There are tools used to make chocolate, serving pieces throughout the years, lots of folklore, advertising wrappers, chocolate molds and more. Since I love kitchen stuff, I enjoyed especially looking at the molds and the wrappers. And the ads: cool. I also was surprised to find out that chocolate has been used over the years for medicinal uses. I know I’d feel better immediately at the prospect of chocolate, so they should use it as a placebo. I’m just sayin’.
Finally, I make my way down to the last floor of the exhibit, and my nostrils perk up. Yes, that is definitely chocolate I smell. I see that the next chocolate-making demonstration is in 15 minutes, so I pop into the little studio to see the chocolate farming video in the meantime. It has English subtitles, so I could actually follow it. At least I could have, if the smell of chocolate was not distracting me.
Finally, it is 4 pm, and a charming young chef comes in with an energetic little speech about chocolate.

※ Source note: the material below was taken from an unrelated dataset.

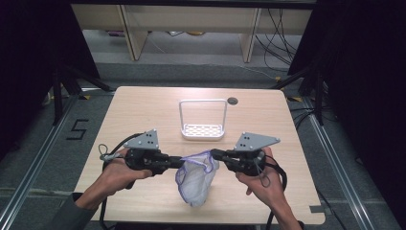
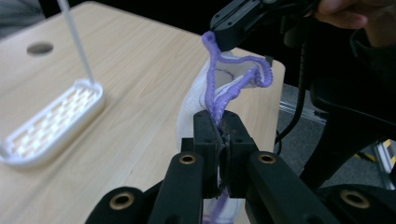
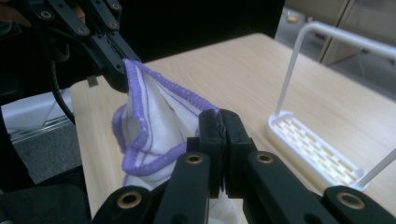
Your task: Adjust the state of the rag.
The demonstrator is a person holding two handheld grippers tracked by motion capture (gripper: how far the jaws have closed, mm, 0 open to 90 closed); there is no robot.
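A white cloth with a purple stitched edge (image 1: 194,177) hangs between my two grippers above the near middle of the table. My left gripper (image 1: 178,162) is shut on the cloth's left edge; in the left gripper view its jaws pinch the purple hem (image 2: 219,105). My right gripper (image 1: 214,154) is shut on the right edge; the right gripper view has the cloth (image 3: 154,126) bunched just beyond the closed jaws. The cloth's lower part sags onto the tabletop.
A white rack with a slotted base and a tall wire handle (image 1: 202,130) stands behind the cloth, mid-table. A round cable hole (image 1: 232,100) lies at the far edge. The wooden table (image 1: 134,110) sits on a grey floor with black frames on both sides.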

There are more types of chocolate to sample. Then he does a quick little demo which is kind of lame, honestly. He really doesn’t have much to work with in terms of the equipment in the room. He pours chocolate from a machine into a mold then lets it cool, then pours another flavor on top of it. Through the magic of refrigeration, he accomplishes the demo quickly, and of course, there is more sampling. I must say, for a demo with limited visual appeal, the chef wrings the most entertainment value from it. He kind of approaches the whole thing like he’s a magician. When he asked me a question at the end, and I said I didn’t understand much French, he then gave me his summary spiel in very good English. He was quite friendly and interacted with everyone.

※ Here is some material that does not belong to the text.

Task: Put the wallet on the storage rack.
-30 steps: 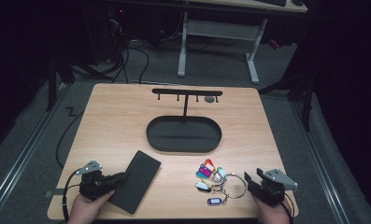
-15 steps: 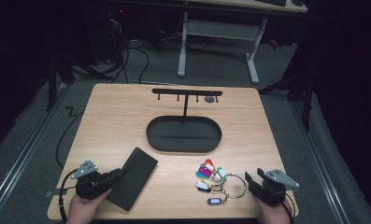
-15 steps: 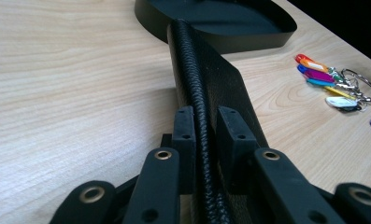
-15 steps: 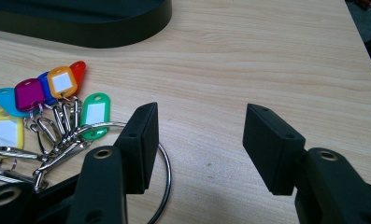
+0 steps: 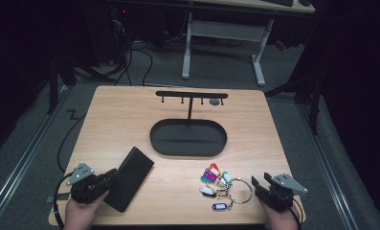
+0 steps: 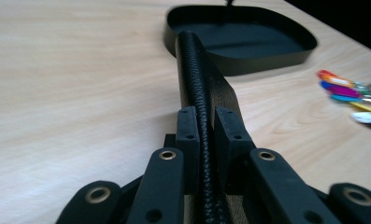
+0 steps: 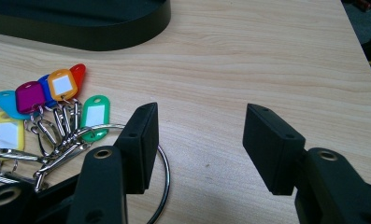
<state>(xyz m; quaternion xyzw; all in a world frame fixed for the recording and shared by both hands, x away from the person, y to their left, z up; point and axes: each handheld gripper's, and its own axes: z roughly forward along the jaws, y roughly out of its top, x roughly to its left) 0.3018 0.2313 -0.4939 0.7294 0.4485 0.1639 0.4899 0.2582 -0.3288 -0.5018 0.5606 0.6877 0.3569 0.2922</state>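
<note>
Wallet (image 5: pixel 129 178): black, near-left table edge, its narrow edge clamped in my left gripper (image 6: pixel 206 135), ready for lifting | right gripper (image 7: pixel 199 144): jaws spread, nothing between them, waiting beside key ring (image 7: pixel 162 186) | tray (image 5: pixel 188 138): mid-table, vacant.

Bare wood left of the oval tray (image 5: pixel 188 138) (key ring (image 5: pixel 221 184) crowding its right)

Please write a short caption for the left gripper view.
Left gripper clamps a black wallet edge-on, pointing toward the black tray.
</note>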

Then the tour is over, and back upstairs to the gift shop. On checkout, they make you the hot chocolate from what appears to be a coffee machine, and let you choose from 4 flavors of chocolate to flavor it. It wasn’t very special, so I’d just skip paying extra for this. However, I didn’t mind the excuse to linger in the air conditioning for another 15 minutes while I sipped my beverage. The gift shop has some cool items, btw.
There’s a very nice and clean restroom here, a rarity in the museums I’ve been in. Also, just fyi, other than the chocolate chef, they don’t really speak any English. You’ll have to wing it.
Not the fab photo op I’d hoped for, but I found the museum to be cute and clean and fun. A lot of thought went into the layout and the details. And it wasn’t crowded at all, always a bonus.